The RSPB has direct experience of the impact of this process. In 2012, we raised a complaint with the European Commission over our concerns that the governments of the UK were failing to protect seabirds adequately as required by the EU Birds Directive. This complaint led to talks between the Commission and the UK, which in turn has resulted in new marine protected areas for seabirds in all four countries.

In Wales, this includes protection for foraging terns off Anglesey, puffins and gannets around the Pembrokeshire Islands, and red-throated divers that spend the winter in Cardigan Bay.

So, what does the current consultation say? The Welsh Government is proposing to make sure that the environmental principles above are kept in Welsh law by making them a part of the Environment (Wales) Act.

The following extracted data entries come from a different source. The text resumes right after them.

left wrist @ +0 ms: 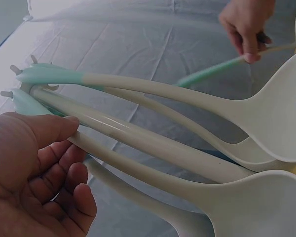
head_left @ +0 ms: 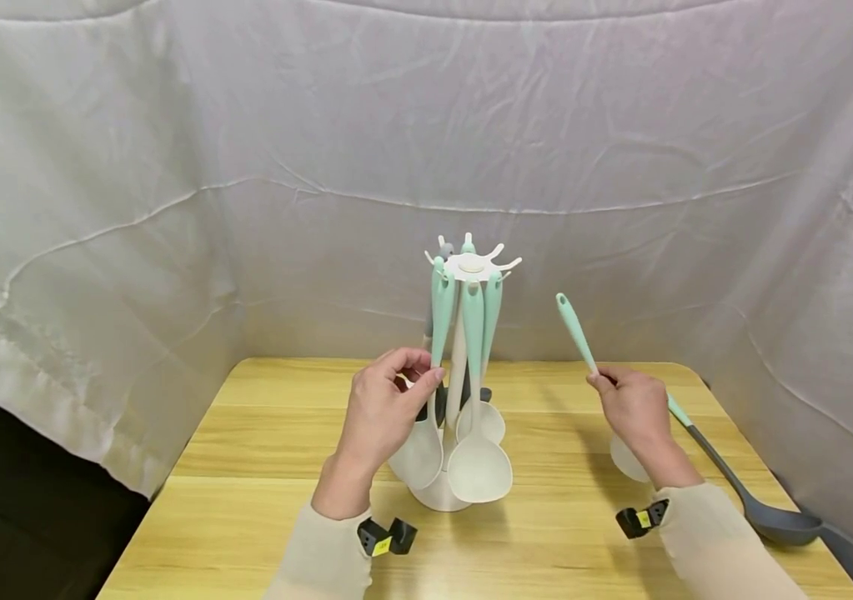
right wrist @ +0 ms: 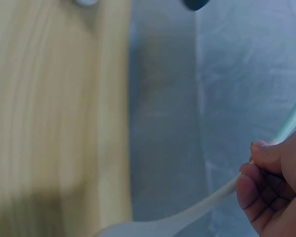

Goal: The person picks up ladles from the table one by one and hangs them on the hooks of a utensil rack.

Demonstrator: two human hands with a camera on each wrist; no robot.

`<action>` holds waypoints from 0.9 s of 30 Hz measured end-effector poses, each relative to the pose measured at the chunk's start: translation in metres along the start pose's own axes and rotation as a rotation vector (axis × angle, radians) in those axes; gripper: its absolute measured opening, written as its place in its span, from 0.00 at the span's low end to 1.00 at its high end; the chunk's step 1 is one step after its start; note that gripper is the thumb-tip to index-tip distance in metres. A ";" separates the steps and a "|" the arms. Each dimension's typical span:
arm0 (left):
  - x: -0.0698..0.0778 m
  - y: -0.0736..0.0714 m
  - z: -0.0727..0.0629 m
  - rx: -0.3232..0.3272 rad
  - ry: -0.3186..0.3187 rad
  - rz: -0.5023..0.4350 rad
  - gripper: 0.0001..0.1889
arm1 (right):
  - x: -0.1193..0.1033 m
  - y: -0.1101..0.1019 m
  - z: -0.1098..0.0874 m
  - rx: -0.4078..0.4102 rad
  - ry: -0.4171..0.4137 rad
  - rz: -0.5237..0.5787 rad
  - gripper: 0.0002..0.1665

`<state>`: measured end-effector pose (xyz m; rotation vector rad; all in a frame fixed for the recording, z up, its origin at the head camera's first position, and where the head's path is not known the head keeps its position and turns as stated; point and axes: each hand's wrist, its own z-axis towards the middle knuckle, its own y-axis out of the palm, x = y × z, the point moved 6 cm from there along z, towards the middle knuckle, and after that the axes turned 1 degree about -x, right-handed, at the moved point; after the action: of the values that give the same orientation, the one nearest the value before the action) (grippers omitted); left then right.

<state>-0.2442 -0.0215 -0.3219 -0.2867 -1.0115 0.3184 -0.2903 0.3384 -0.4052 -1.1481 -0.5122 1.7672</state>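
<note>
A white utensil rack [head_left: 458, 367] stands on the table with several mint-handled white utensils hanging from its hooks. My left hand [head_left: 384, 412] is at its left side, thumb and forefinger pinching the neck of a hanging white spoon [head_left: 422, 457] just below its green handle. A white ladle [head_left: 480, 471] hangs at the front of the rack. Over the table to the right, my right hand [head_left: 634, 412] grips a white utensil with a mint-green handle [head_left: 574, 329], the handle pointing up and left. Its rounded white head [right wrist: 138, 229] is partly out of frame in the right wrist view.
A dark grey ladle [head_left: 779, 525] with a mint-green handle end lies along the right side of the wooden table [head_left: 261, 450]. Grey cloth [head_left: 366, 300] hangs behind the table and at both sides. Darker utensils hang at the back of the rack.
</note>
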 end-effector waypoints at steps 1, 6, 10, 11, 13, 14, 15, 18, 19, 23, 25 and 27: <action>0.000 0.000 0.000 0.000 0.001 -0.001 0.05 | -0.003 -0.004 0.000 -0.002 0.015 0.030 0.16; -0.001 0.000 0.001 0.006 0.006 0.002 0.05 | -0.029 -0.024 0.003 0.022 0.024 0.153 0.17; -0.001 0.001 0.000 0.009 0.008 0.001 0.05 | -0.054 -0.042 0.004 0.073 -0.029 0.243 0.12; -0.001 0.001 0.000 0.009 0.008 0.000 0.05 | -0.060 -0.046 0.004 0.085 -0.043 0.261 0.11; -0.001 0.000 0.000 0.008 0.009 -0.002 0.05 | -0.071 -0.053 0.003 0.104 -0.067 0.291 0.10; -0.001 0.000 0.000 0.008 0.009 -0.002 0.05 | -0.076 -0.057 0.003 0.108 -0.076 0.303 0.09; -0.001 0.000 0.000 0.008 0.010 -0.001 0.05 | -0.081 -0.060 0.002 0.112 -0.084 0.307 0.08; 0.000 -0.001 0.000 0.008 0.011 0.002 0.05 | -0.094 -0.068 -0.002 0.114 -0.104 0.312 0.08; 0.000 -0.001 0.000 0.009 0.011 0.004 0.05 | -0.098 -0.070 -0.004 0.113 -0.112 0.311 0.08; 0.000 -0.001 0.000 0.009 0.010 0.005 0.05 | -0.111 -0.076 -0.009 0.125 -0.152 0.296 0.08; 0.000 -0.001 0.000 0.009 0.009 0.003 0.05 | -0.116 -0.078 -0.010 0.134 -0.177 0.287 0.08; 0.000 0.000 0.000 0.010 0.010 0.002 0.05 | -0.119 -0.079 -0.011 0.143 -0.199 0.277 0.08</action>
<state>-0.2442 -0.0221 -0.3220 -0.2801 -0.9997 0.3231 -0.2277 0.2712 -0.2954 -0.9838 -0.3478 2.1358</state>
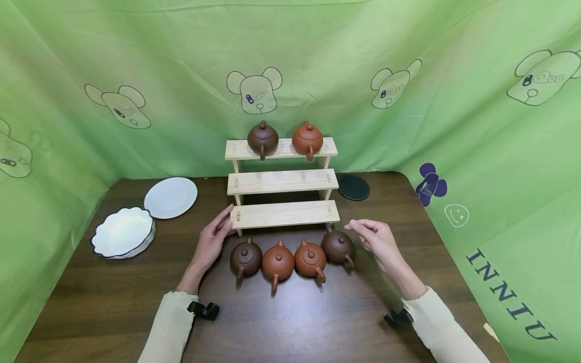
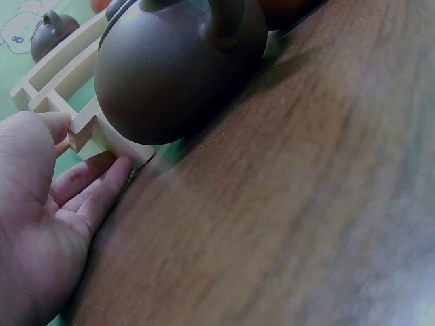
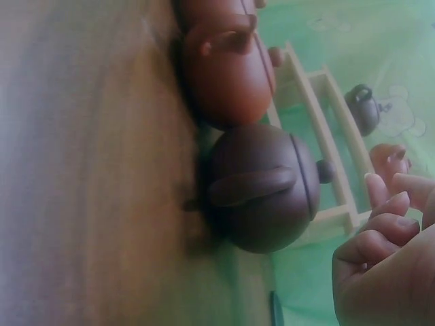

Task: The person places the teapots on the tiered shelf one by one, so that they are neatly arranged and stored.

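Observation:
My left hand (image 1: 214,241) touches the left end of a wooden three-step rack (image 1: 283,214), its fingers fairly straight in the left wrist view. My right hand (image 1: 378,243) is raised at the rack's lower right, its fingers loosely curled around nothing. Closest to it is a dark brown teapot (image 1: 338,247), spout toward the rack and handle toward me. Left of that, in a row before the rack, stand an orange-brown teapot (image 1: 310,259), a second orange-brown teapot (image 1: 278,262) and another dark brown teapot (image 1: 245,259), which is nearest my left hand.
On the top step sit a dark brown teapot (image 1: 263,139) and an orange-brown teapot (image 1: 307,139). A white plate (image 1: 170,197) and a scalloped white bowl (image 1: 123,233) stand at the left. A black round disc (image 1: 354,187) lies behind right. Green curtain (image 1: 181,60) surrounds the table (image 1: 290,327).

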`<state>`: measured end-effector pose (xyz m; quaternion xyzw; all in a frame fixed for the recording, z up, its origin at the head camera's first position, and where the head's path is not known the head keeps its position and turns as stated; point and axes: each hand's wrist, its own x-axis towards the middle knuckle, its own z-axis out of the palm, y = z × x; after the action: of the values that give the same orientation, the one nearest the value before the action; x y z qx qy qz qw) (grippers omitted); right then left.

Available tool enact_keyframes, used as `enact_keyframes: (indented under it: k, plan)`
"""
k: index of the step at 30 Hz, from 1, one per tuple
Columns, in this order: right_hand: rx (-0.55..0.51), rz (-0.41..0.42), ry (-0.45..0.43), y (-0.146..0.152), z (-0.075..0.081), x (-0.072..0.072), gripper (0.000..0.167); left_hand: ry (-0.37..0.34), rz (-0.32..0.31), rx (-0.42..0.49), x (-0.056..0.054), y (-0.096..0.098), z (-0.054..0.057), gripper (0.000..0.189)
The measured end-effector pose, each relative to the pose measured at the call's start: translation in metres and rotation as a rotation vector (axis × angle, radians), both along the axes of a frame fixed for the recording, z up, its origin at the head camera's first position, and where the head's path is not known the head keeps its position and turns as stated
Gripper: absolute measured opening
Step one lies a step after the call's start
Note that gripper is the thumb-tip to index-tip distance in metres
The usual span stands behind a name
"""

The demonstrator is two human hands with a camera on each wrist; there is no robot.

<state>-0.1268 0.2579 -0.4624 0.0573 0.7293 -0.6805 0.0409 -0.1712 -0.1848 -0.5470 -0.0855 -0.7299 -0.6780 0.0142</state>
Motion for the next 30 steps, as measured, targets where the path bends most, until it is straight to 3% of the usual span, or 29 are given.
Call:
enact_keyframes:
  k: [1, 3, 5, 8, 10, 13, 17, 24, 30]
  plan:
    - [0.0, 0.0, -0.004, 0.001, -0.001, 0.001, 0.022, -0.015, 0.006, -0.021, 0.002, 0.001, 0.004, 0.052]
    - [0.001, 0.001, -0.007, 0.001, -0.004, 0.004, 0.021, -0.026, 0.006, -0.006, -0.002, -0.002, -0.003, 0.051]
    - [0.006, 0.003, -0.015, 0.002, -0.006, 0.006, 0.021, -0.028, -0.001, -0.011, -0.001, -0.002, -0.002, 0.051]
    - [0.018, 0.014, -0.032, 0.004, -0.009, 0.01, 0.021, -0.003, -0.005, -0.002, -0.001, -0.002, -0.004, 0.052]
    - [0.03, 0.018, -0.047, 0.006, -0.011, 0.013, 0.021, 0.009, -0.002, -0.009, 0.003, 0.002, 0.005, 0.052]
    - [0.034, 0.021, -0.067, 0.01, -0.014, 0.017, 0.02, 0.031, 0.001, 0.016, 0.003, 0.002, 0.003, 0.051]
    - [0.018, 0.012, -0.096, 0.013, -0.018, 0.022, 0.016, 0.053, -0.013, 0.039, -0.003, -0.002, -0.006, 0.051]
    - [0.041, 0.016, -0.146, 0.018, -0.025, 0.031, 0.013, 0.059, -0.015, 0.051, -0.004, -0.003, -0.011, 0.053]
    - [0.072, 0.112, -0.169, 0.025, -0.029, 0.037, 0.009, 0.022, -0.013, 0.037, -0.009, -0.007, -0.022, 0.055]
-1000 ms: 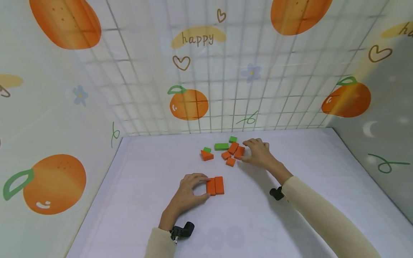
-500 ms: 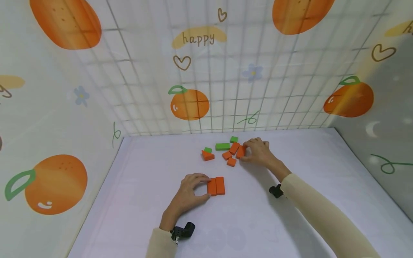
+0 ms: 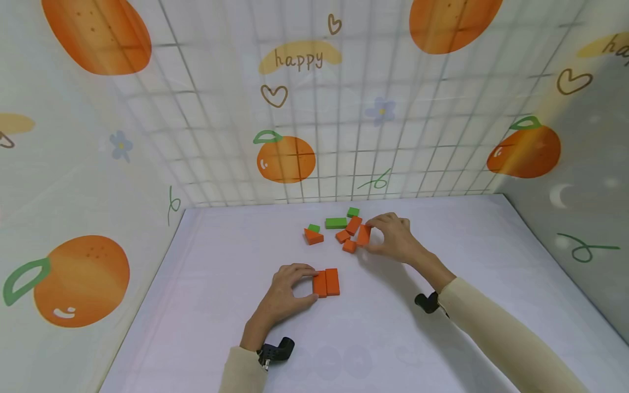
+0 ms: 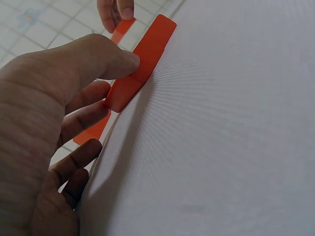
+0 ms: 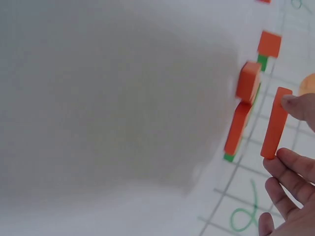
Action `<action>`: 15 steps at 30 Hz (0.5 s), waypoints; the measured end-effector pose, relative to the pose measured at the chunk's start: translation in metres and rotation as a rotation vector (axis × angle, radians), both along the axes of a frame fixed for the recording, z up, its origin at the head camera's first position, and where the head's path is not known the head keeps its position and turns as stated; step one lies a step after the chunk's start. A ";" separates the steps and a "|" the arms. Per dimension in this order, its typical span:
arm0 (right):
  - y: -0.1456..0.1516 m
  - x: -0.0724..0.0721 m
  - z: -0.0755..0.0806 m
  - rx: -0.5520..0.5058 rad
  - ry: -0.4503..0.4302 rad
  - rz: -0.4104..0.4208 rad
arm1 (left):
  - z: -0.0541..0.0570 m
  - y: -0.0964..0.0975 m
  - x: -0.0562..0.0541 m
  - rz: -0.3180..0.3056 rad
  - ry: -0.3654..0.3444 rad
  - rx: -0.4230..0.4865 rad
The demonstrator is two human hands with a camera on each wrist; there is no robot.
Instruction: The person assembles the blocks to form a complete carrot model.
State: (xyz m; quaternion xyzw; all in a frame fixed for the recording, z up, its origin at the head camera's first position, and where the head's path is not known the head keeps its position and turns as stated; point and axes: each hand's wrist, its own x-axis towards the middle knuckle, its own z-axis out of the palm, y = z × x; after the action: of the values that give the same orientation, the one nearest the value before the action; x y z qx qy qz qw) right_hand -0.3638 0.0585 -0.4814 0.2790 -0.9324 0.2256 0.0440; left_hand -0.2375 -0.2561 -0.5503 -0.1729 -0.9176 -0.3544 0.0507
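Note:
Two orange rectangular blocks lie side by side on the table. My left hand pinches the left one, its thumb at the near end and a finger at the far end. In the left wrist view the thumb presses the orange pair. Farther back, my right hand pinches another orange rectangular block between thumb and fingertips. The right wrist view shows this held block apart from the pile, raised off the table.
Left of the right hand lie small orange blocks, an orange rectangular block, a long green block and a small green one. An orange triangular block sits before another green piece. A patterned curtain stands behind the table.
My right hand has closed its fingers on the orange block, which now appears lifted and tilted. The left hand and its pair of blocks stay in place.

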 end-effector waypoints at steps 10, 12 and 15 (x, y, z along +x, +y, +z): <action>-0.014 0.039 0.003 -0.023 0.040 0.108 | 0.001 0.000 0.001 0.002 -0.013 0.000; -0.016 0.045 0.003 -0.020 0.043 0.126 | 0.002 0.000 0.001 0.003 -0.018 -0.001; -0.020 0.053 0.002 -0.009 0.046 0.150 | 0.002 0.000 0.001 0.006 -0.019 -0.007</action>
State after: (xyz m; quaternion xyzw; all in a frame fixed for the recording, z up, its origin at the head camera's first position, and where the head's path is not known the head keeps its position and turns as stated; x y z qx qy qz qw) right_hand -0.3104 0.0382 -0.4794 0.3530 -0.9065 0.2261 0.0498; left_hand -0.2361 -0.2558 -0.5479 -0.1670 -0.9197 -0.3527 0.0426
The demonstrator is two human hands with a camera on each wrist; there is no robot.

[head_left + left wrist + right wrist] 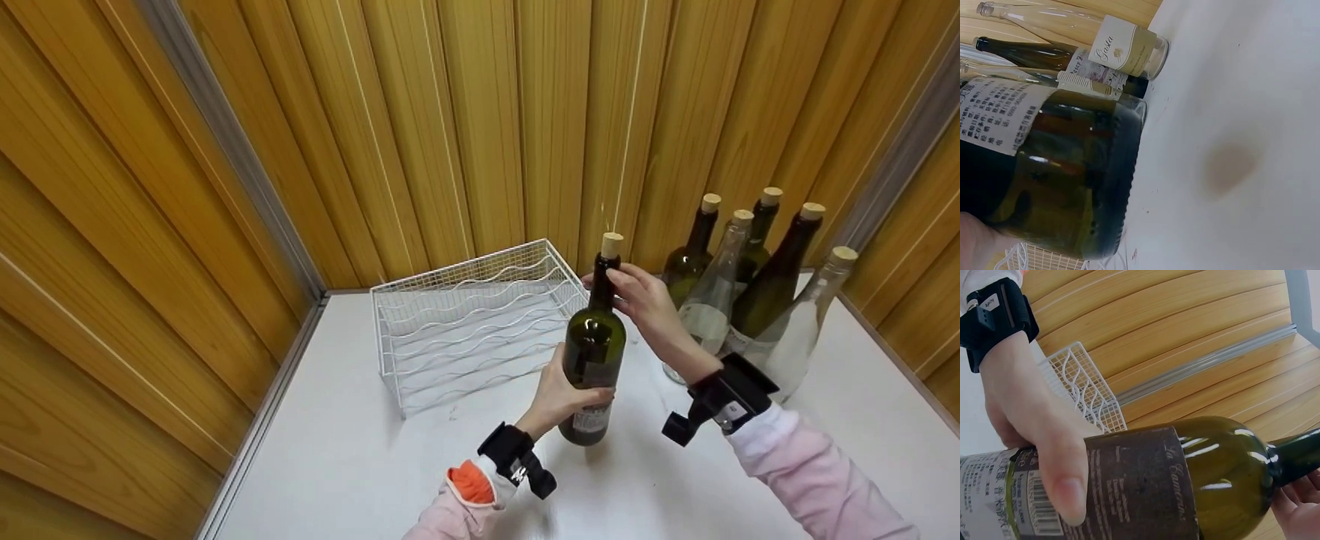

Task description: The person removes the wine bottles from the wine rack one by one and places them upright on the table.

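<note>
A dark green wine bottle [596,334] with a cork stands nearly upright in front of me, slightly tilted. My left hand [561,394] grips its lower body, thumb across the front; in the right wrist view that thumb lies over the dark label beside a barcode. My right hand [660,311] holds the bottle's neck below the cork, some of its fingers hidden behind the glass. In the left wrist view the bottle's base [1120,180] appears raised off the white table [1241,101], with a soft shadow apart from it.
A white wire rack [469,330] with wavy bars sits on the table left of the bottle, near the back wall. Several corked bottles, clear and dark, among them a clear bottle [802,337], stand at the right. Wood-patterned panels [487,135] enclose the table.
</note>
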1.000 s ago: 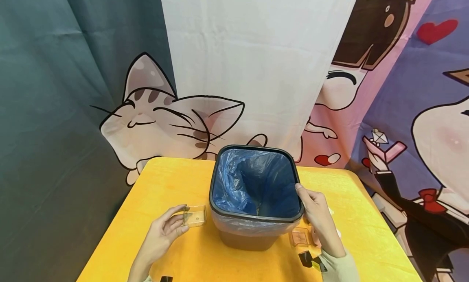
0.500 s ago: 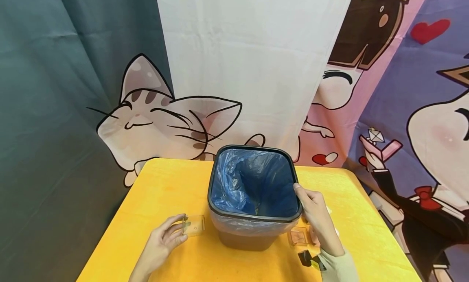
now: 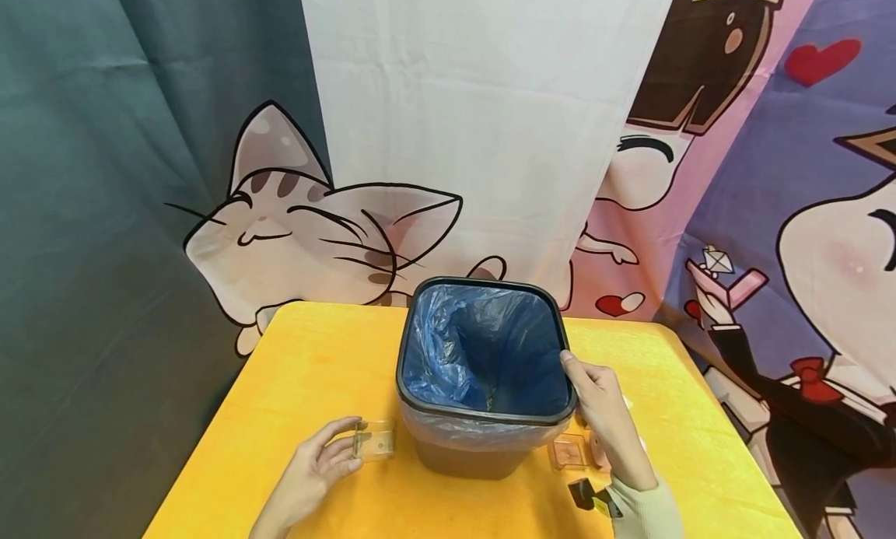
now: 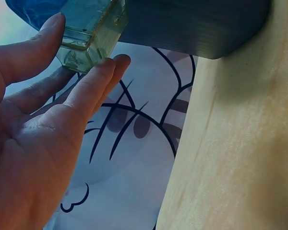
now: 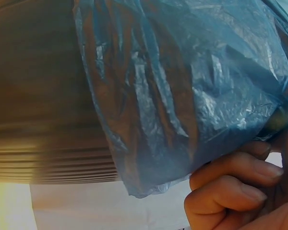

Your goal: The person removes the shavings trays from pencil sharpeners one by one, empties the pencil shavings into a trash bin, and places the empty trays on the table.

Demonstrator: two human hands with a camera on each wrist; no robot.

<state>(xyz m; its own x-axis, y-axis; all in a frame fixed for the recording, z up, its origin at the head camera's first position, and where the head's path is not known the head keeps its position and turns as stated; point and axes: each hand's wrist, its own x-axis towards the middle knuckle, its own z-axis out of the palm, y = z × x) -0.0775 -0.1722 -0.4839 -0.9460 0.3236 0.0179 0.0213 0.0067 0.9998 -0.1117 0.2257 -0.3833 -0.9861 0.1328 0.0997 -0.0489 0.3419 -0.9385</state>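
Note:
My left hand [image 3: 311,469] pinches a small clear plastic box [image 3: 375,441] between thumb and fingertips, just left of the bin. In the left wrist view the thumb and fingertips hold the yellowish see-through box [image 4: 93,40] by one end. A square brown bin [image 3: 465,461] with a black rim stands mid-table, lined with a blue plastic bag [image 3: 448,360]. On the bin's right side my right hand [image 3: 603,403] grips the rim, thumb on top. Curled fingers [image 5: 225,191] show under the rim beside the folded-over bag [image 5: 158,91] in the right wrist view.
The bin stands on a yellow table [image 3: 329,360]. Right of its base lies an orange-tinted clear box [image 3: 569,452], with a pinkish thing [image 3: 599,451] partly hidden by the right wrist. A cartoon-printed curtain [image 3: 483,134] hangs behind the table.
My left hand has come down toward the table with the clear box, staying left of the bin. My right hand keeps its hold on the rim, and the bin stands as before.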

This is a good proposal – we will be encouraging the Welsh Government to ensure that all of the core principles are included in the Act and that all Welsh public bodies are given a duty to apply them in order to maintain and enhance the health of our environment.

Disappointingly, the consultation does not make a specific proposal on how to fill the governance gap when we leave the EU. This is especially concerning because any new arrangements will take a while to set up so getting the right plans underway is urgent; without strong governance our environmental laws will be weakened.

However, the consultation does recognise that there is a gap that needs to be filled, and that we need new arrangements to make sure there is independent oversight of environmental law in Wales, that people are still able to raise concerns if they think it is being broken, and that enforcement action can be taken where necessary.

The consultation also goes on to explore what any body charged with providing these functions would need to look like.

We are calling for a new ‘watchdog’ to advise public bodies in Wales on delivering environmental duties; receive and investigate complaints; ensure that the law is being followed correctly and, if necessary, take enforcement action.

Such a body will need to be independent of government, but accountable to the National Assembly for Wales.  This new body could be specific to Wales, or it could be part of a body that serves more than one of the UK countries. Either way, there is no doubt that the four countries of the UK need to work together to ensure that high standards and strong ambitions for our environment are delivered.    

We are glad that the Welsh Government’s consultation asks what is needed to enable the four governments of the UK to work together effectively for the environment – including meeting the UK’s international commitments for biodiversity. After all, nature does not recognise borders and we all have a responsibility to turn its decline around.